| Exercise |
In the records that follow, find each line with the word "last" and copy it.

[Stored data entries]
- - -

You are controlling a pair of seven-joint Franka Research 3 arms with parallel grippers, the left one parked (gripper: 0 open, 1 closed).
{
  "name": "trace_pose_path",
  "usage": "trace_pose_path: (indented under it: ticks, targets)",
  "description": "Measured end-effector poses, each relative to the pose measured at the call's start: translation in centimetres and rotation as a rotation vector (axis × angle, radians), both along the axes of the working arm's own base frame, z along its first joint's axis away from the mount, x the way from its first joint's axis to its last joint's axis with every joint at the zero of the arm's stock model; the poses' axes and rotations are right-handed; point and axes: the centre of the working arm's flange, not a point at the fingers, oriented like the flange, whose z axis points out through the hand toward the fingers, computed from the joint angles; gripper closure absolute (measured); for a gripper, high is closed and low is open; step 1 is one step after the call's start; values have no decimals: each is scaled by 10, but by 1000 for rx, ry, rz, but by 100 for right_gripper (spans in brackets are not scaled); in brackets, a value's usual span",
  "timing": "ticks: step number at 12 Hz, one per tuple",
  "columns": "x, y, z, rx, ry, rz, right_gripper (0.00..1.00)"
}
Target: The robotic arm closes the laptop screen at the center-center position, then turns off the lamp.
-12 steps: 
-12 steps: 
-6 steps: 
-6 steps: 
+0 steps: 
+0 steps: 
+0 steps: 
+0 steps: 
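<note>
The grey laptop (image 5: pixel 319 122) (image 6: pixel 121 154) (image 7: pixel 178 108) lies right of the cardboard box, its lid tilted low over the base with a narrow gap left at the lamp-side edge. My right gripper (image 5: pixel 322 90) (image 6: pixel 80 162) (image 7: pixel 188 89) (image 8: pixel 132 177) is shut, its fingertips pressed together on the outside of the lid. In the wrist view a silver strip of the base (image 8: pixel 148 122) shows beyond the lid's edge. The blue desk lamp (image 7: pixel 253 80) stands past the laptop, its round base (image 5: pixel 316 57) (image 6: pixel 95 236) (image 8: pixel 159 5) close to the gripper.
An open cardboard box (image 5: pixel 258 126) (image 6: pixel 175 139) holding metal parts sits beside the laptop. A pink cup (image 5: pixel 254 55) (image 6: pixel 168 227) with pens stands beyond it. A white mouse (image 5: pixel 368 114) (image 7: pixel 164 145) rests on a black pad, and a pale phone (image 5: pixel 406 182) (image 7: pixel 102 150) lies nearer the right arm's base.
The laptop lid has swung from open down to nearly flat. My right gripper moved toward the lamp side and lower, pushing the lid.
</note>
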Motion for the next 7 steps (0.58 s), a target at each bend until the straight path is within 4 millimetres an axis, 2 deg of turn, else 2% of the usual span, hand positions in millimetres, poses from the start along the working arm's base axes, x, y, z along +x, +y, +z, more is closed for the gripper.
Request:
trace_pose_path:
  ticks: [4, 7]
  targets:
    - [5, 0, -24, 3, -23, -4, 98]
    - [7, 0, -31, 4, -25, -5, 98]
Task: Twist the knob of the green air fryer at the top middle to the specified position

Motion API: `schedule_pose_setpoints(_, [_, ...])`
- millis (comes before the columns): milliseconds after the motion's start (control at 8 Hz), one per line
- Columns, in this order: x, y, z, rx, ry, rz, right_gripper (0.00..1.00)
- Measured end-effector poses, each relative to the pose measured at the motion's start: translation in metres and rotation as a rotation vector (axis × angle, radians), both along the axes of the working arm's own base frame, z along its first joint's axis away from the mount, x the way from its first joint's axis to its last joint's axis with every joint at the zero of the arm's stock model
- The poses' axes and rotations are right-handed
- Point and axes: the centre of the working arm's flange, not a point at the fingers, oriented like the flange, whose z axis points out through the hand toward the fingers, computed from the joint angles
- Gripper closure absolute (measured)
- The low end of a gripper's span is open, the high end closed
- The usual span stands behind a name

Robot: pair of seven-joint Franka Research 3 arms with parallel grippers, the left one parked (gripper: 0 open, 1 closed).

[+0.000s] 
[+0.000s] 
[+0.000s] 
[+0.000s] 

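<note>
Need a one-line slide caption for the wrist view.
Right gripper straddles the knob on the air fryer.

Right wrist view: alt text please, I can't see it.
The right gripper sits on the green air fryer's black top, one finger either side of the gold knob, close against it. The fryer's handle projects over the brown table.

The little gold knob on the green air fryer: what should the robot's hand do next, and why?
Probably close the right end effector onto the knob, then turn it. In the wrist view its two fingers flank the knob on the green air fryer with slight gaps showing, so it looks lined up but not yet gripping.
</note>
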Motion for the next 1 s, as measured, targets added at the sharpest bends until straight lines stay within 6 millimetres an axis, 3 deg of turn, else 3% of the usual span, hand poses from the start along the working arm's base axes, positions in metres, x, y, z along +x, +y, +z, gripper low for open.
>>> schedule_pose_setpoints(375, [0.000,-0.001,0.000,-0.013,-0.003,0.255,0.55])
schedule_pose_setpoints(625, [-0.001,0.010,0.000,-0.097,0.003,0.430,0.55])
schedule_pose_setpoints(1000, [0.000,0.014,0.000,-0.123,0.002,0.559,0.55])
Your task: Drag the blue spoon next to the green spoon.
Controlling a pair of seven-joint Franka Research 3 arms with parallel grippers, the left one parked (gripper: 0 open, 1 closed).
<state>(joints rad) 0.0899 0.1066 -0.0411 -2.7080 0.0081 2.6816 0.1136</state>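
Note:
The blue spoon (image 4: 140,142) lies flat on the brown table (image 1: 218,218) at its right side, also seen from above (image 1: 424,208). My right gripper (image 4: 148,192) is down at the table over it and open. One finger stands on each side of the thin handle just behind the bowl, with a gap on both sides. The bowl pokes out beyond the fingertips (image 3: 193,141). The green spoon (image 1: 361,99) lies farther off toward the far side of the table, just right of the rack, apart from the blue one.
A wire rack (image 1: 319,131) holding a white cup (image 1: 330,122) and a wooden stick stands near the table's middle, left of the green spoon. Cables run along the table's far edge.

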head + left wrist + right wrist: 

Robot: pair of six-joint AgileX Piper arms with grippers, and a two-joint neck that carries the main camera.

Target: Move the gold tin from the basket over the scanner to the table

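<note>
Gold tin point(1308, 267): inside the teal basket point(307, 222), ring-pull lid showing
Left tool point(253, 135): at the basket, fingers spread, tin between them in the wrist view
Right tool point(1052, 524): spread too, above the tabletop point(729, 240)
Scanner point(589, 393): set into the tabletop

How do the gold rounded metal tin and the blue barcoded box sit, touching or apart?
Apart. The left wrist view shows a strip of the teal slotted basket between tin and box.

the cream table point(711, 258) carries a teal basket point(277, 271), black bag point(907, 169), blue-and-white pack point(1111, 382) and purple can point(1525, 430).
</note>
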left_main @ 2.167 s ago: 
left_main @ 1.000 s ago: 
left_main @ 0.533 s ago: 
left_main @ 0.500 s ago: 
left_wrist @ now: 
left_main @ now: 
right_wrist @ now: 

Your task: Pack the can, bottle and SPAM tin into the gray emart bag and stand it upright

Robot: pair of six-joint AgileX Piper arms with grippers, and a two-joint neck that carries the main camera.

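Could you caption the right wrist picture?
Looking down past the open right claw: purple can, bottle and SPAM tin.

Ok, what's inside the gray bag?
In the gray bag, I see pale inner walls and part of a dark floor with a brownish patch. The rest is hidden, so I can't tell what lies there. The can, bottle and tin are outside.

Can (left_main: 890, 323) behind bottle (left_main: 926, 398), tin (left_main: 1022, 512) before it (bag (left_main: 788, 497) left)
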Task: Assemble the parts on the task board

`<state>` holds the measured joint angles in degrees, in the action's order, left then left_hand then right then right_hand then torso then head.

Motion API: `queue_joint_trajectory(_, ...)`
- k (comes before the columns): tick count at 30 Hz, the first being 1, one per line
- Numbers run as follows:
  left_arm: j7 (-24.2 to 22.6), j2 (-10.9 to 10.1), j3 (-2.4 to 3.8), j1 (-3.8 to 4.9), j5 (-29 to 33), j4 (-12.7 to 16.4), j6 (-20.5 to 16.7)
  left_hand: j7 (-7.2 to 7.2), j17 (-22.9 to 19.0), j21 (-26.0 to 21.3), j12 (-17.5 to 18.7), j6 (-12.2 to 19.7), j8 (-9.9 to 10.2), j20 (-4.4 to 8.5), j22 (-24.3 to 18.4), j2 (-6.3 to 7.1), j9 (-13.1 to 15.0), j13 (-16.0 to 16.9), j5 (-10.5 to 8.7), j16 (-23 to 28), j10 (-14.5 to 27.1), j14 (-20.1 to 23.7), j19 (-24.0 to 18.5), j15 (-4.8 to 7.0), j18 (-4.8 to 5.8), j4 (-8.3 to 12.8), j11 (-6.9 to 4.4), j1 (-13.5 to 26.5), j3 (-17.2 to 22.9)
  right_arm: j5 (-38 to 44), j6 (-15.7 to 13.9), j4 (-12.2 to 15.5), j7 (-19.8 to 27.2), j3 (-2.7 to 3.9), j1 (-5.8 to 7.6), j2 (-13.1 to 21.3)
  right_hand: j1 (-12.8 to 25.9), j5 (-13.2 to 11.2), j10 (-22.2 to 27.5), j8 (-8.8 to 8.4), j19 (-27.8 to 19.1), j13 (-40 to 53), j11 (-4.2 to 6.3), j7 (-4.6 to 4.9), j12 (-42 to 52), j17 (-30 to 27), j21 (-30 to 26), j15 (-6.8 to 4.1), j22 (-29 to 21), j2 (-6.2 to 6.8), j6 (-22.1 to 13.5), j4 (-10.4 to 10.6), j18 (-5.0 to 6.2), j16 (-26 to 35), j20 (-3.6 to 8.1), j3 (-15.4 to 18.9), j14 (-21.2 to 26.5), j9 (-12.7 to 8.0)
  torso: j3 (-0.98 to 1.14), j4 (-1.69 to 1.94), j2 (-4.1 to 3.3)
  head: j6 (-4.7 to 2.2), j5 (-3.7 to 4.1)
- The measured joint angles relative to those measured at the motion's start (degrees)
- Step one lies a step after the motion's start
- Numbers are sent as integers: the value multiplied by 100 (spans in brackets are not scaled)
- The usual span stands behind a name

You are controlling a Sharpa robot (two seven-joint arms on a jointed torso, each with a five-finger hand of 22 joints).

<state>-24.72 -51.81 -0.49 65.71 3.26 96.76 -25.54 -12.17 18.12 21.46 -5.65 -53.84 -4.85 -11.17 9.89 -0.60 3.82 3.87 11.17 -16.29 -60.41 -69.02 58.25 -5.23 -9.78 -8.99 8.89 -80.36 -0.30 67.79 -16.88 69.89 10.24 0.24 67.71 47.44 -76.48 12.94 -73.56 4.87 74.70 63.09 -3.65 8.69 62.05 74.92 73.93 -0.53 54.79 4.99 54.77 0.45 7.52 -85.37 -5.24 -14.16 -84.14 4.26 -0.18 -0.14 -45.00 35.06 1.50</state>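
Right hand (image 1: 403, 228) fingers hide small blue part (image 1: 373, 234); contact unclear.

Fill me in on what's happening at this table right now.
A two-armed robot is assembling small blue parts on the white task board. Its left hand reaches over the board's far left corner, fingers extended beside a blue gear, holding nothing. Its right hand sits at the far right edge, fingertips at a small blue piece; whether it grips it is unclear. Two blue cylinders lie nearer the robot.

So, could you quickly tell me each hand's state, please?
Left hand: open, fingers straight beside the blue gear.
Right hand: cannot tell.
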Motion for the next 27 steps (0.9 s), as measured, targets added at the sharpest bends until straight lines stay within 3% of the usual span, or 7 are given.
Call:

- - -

| Finished task |
  "description": "Measured end-effector poses, each relative to the pose measured at the call's start: translation in centimetres and rotation as a rotation vector (axis × angle, radians), both along the axes of the working arm's own base frame, z along its first joint's axis away from the mount, x the way from its first joint's axis to its last joint's axis with every joint at the zero of the arm's stock model; the poses' axes and rotations are right-handed; point and axes: the centre of the working arm's flange, not a point at the fingers, oriented like the flange, whose z axis points out through the hand toward the fingers, computed from the joint angles; gripper closure absolute (measured); for a gripper, high is closed and low is open; step 1 is one step after the call's start; values have no decimals: each is scaled by 10, but by 1000 for rx, ry, rz, but by 100 for right_gripper (spans in brackets are not scaled); in brackets, a value's usual span",
- Measured end-effector poses, each relative to the pose measured at the motion's start: translation in metres and rotation as a rotation vector (axis × angle, radians), both along the axes of the working arm's own base frame, z along its first joint's axis away from the mount, x the way from its first joint's axis to its last joint's axis with every joint at the zero of the arm's stock model

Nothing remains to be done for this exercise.